Search the listing below for the string "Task", then copy every line it appears in.
= Beginning of Section =
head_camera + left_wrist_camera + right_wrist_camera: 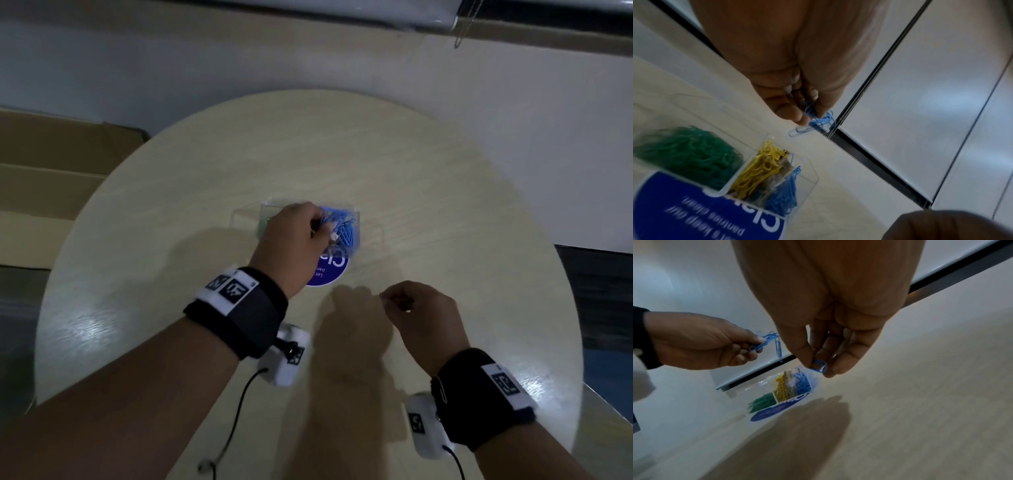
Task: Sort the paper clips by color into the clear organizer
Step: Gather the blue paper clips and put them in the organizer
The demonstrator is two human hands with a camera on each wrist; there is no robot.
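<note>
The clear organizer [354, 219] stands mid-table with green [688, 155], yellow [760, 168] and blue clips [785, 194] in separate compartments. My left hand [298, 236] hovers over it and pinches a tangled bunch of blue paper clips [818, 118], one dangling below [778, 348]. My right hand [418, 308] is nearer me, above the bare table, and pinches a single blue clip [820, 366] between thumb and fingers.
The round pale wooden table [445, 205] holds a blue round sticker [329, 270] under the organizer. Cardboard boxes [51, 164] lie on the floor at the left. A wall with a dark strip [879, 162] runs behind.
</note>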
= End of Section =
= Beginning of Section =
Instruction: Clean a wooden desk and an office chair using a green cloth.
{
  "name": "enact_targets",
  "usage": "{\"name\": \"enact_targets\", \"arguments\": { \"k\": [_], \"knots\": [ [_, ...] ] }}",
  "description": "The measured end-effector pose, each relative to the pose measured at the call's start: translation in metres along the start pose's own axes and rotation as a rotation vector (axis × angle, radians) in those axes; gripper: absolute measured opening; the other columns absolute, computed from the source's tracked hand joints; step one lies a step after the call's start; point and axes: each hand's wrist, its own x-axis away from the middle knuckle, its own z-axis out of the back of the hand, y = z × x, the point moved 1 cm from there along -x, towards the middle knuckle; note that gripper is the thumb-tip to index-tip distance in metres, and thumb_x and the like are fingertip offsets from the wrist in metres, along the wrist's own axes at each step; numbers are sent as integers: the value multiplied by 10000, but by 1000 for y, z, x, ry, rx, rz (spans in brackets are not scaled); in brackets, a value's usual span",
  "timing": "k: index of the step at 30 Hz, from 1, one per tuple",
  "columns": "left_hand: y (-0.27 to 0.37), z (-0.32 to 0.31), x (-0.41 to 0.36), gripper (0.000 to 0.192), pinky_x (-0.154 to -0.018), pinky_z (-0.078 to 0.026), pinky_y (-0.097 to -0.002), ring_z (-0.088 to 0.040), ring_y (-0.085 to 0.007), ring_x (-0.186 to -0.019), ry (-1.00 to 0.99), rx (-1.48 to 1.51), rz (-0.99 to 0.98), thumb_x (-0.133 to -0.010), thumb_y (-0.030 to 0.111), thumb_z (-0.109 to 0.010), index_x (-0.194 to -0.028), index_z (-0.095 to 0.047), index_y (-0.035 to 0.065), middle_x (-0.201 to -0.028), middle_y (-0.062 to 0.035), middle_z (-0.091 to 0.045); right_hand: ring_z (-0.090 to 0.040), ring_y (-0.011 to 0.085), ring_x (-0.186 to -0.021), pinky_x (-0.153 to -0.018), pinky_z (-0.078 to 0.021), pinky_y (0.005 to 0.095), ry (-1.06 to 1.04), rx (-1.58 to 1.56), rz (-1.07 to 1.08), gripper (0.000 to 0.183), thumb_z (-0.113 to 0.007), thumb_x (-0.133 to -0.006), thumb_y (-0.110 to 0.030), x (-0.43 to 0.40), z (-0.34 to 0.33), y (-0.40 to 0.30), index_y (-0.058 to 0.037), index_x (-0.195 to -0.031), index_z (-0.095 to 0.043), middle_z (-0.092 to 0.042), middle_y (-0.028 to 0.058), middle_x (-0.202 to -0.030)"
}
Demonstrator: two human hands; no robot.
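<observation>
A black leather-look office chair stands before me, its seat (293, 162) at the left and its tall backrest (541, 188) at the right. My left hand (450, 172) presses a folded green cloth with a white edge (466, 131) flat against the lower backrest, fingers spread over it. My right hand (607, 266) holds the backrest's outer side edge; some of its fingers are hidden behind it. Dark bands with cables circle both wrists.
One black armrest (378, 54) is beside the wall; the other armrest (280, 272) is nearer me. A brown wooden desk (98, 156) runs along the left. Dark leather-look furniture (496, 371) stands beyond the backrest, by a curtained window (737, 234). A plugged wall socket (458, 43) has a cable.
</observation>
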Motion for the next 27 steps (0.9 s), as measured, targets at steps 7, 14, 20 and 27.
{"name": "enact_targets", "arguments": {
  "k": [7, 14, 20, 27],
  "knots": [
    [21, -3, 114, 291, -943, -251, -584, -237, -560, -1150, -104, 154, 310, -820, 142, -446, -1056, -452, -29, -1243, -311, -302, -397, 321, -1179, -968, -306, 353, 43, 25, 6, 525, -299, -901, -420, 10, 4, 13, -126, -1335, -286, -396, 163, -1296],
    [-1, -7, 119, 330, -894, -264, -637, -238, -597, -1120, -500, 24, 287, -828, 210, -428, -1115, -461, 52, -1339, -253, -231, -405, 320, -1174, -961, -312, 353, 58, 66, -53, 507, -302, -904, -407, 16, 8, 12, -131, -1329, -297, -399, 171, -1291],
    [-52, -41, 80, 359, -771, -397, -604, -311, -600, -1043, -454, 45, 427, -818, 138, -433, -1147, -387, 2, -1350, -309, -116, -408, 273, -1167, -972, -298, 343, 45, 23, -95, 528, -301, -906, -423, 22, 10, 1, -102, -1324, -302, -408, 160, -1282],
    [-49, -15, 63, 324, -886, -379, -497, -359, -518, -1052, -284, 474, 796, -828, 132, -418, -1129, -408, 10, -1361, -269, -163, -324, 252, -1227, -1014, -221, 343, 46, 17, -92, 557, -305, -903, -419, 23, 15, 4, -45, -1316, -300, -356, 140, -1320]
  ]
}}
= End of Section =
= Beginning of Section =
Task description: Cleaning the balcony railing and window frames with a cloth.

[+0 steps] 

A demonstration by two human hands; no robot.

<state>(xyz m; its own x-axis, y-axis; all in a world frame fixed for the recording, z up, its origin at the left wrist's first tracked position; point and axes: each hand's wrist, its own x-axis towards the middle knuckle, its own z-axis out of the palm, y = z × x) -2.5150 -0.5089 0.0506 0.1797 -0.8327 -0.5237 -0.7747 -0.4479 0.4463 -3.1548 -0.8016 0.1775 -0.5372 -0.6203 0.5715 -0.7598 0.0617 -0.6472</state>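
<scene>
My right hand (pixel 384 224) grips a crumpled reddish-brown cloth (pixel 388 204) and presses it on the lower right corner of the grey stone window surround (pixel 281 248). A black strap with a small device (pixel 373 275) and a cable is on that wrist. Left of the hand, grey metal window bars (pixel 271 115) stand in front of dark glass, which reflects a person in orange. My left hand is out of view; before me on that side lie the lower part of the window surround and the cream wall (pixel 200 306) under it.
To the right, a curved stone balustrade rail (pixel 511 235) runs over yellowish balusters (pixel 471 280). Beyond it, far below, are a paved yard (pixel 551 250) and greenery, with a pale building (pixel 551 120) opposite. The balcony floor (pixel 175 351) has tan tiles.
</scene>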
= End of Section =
EXERCISE ANSWER:
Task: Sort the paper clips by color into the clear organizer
Task description: Cleaning the balcony railing and window frames with a cloth.

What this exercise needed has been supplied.